• **Problem description**
Reproduce verbatim all of the data given below, but do not carry over the images.

• **Provided material**
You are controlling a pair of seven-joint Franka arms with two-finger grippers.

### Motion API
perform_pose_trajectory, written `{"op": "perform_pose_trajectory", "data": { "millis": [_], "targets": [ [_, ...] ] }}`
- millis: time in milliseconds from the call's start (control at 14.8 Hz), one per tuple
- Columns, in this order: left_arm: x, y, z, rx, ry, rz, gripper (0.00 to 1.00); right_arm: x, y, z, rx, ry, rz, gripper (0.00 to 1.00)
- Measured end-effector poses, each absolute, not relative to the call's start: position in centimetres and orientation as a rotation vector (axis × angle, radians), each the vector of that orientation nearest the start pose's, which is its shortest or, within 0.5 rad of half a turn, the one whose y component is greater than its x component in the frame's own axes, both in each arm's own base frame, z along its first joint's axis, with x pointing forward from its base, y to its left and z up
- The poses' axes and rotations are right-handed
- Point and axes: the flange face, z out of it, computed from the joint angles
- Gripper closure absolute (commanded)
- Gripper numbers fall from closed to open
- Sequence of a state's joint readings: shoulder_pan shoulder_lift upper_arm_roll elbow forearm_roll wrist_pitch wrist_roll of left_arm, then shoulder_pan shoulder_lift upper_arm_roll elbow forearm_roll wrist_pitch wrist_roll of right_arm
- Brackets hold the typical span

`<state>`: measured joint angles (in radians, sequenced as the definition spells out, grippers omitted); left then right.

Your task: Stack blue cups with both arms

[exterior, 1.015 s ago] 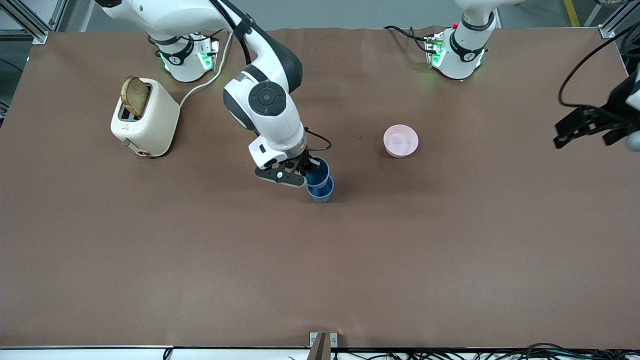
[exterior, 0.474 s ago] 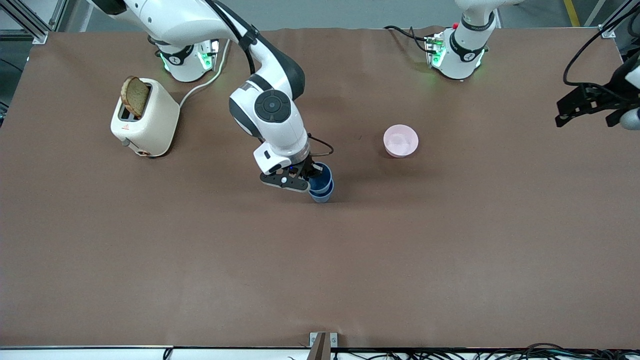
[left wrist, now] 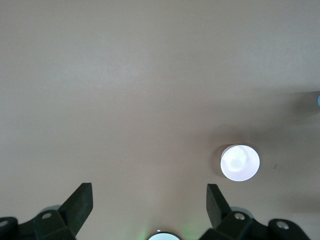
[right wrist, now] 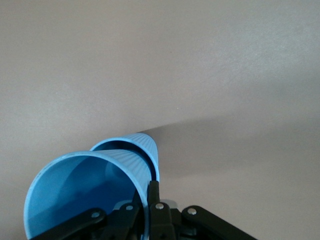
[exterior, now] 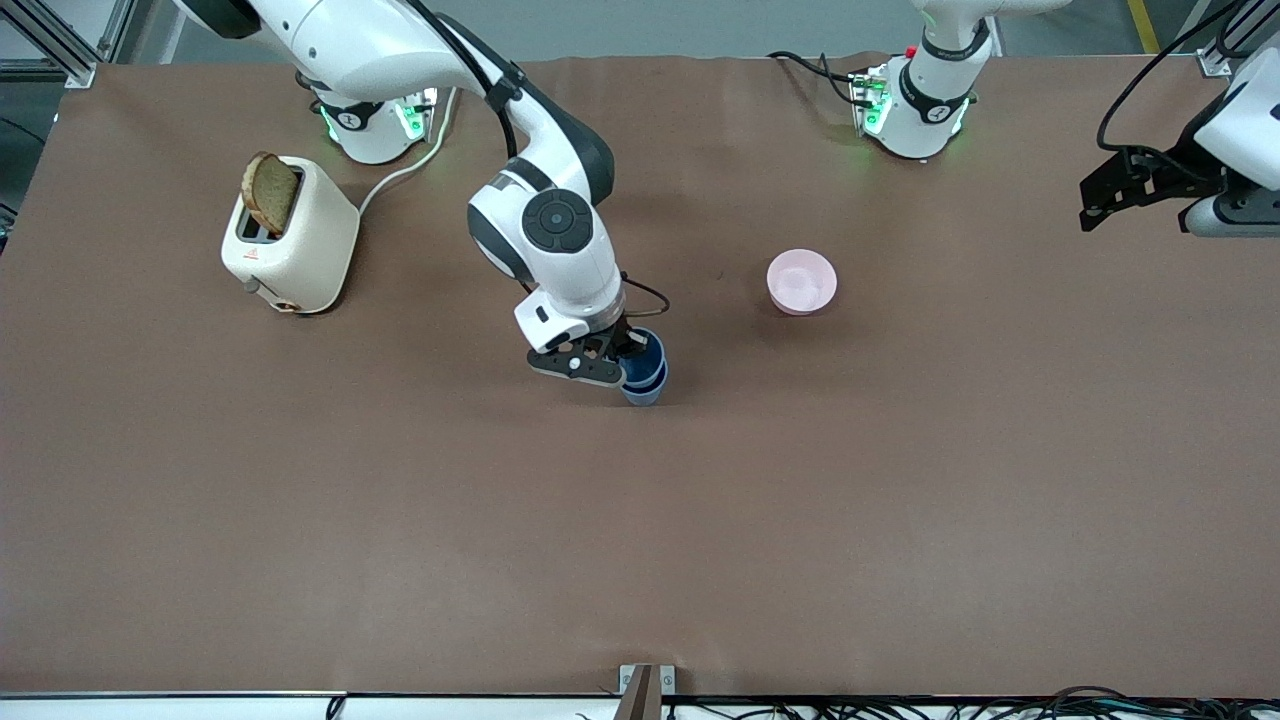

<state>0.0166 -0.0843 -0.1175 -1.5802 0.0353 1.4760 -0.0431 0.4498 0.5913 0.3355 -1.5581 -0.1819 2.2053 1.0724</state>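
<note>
we see the right gripper (exterior: pixel 622 355) low over the middle of the table (exterior: pixel 640 520), its jaws pinching the rim of the upper blue cup (exterior: pixel 645 357). that cup sits partly nested inside the lower blue cup (exterior: pixel 643 388), which stands upright on the table. in the right wrist view the upper blue cup (right wrist: pixel 85 192) fills the foreground with one finger (right wrist: pixel 154 200) against its wall, and the lower blue cup (right wrist: pixel 142 150) shows around it, its rim just past the held one.

the pink bowl (exterior: pixel 801 281) rests on the table toward the left arm's end, farther from the front camera than the cups and well apart from them. in the left wrist view the pink bowl (left wrist: pixel 240 162) shows pale and round.

the left gripper (exterior: pixel 1110 190) waits raised over the table's edge at the left arm's end, jaws spread and holding nothing.

a white toaster (exterior: pixel 290 240) with a slice of bread (exterior: pixel 268 192) standing in its slot sits near the right arm's base.
</note>
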Motion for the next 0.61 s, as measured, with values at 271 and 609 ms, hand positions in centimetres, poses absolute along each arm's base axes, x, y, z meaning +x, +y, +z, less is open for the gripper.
{"op": "perform_pose_trajectory", "data": {
  "millis": [271, 609],
  "targets": [
    [51.2, -5.1, 65.8, -3.093, 0.082, 0.013, 0.0, 52.9, 47.1, 31.2, -3.024, 0.395, -0.066, 0.96],
    [51.3, -5.1, 65.7, -3.093, 0.081, 0.01, 0.0, 53.0, 47.1, 31.0, -3.024, 0.408, -0.069, 0.61]
  ]
}}
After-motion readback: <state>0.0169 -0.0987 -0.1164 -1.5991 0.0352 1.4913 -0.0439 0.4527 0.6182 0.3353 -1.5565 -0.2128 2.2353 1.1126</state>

• **Result of the task**
You are controlling a pair of seven-joint Franka arms with two-finger grippers.

### Motion API
perform_pose_trajectory, written `{"op": "perform_pose_trajectory", "data": { "millis": [_], "targets": [ [_, ...] ] }}`
- millis: time in milliseconds from the call's start (control at 14.8 Hz), one per tuple
- Columns, in this order: left_arm: x, y, z, rx, ry, rz, gripper (0.00 to 1.00); right_arm: x, y, z, rx, ry, rz, gripper (0.00 to 1.00)
- Measured end-effector poses, each absolute, not relative to the call's start: position in centimetres and orientation as a rotation vector (axis × angle, radians), each the vector of that orientation nearest the start pose's, which is its shortest or, within 0.5 rad of half a turn, the one whose y component is greater than its x component in the frame's own axes, both in each arm's own base frame, z along its first joint's axis, with x pointing forward from its base, y to its left and z up
- The poses' axes and rotations are right-handed
- Point and axes: the flange face, z out of it, computed from the joint angles
- Gripper closure absolute (commanded)
- Gripper numbers fall from closed to open
- Sequence of a state's joint readings: shoulder_pan shoulder_lift upper_arm_roll elbow forearm_roll wrist_pitch wrist_roll of left_arm, then shoulder_pan shoulder_lift upper_arm_roll elbow forearm_roll wrist_pitch wrist_roll of right_arm
- Brackets hold the typical span

`<state>`: measured joint angles (in radians, sequenced as the definition spells out, grippers omitted); left then right.

Your task: Stack blue cups with both arms

[exterior, 1.015 s ago] 
[exterior, 0.474 s ago] 
[left wrist, now] 
[right wrist, now] 
[exterior, now] 

<state>0.0166 -0.0843 -0.1175 -1.5802 0.0353 1.4760 -0.0431 0.4498 0.5913 0.3355 -1.5581 -0.1819 2.2053 1.0724</state>
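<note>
we see the right gripper (exterior: pixel 622 355) low over the middle of the table (exterior: pixel 640 520), its jaws pinching the rim of the upper blue cup (exterior: pixel 645 357). that cup sits partly nested inside the lower blue cup (exterior: pixel 643 388), which stands upright on the table. in the right wrist view the upper blue cup (right wrist: pixel 85 192) fills the foreground with one finger (right wrist: pixel 154 200) against its wall, and the lower blue cup (right wrist: pixel 142 150) shows around it, its rim just past the held one.

the pink bowl (exterior: pixel 801 281) rests on the table toward the left arm's end, farther from the front camera than the cups and well apart from them. in the left wrist view the pink bowl (left wrist: pixel 240 162) shows pale and round.

the left gripper (exterior: pixel 1110 190) waits raised over the table's edge at the left arm's end, jaws spread and holding nothing.

a white toaster (exterior: pixel 290 240) with a slice of bread (exterior: pixel 268 192) standing in its slot sits near the right arm's base.
</note>
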Motion for the next 0.61 s, as measured, with values at 271 and 609 ms, hand positions in centimetres, poses absolute along each arm's base axes, x, y, z meaning +x, +y, +z, less is open for the gripper.
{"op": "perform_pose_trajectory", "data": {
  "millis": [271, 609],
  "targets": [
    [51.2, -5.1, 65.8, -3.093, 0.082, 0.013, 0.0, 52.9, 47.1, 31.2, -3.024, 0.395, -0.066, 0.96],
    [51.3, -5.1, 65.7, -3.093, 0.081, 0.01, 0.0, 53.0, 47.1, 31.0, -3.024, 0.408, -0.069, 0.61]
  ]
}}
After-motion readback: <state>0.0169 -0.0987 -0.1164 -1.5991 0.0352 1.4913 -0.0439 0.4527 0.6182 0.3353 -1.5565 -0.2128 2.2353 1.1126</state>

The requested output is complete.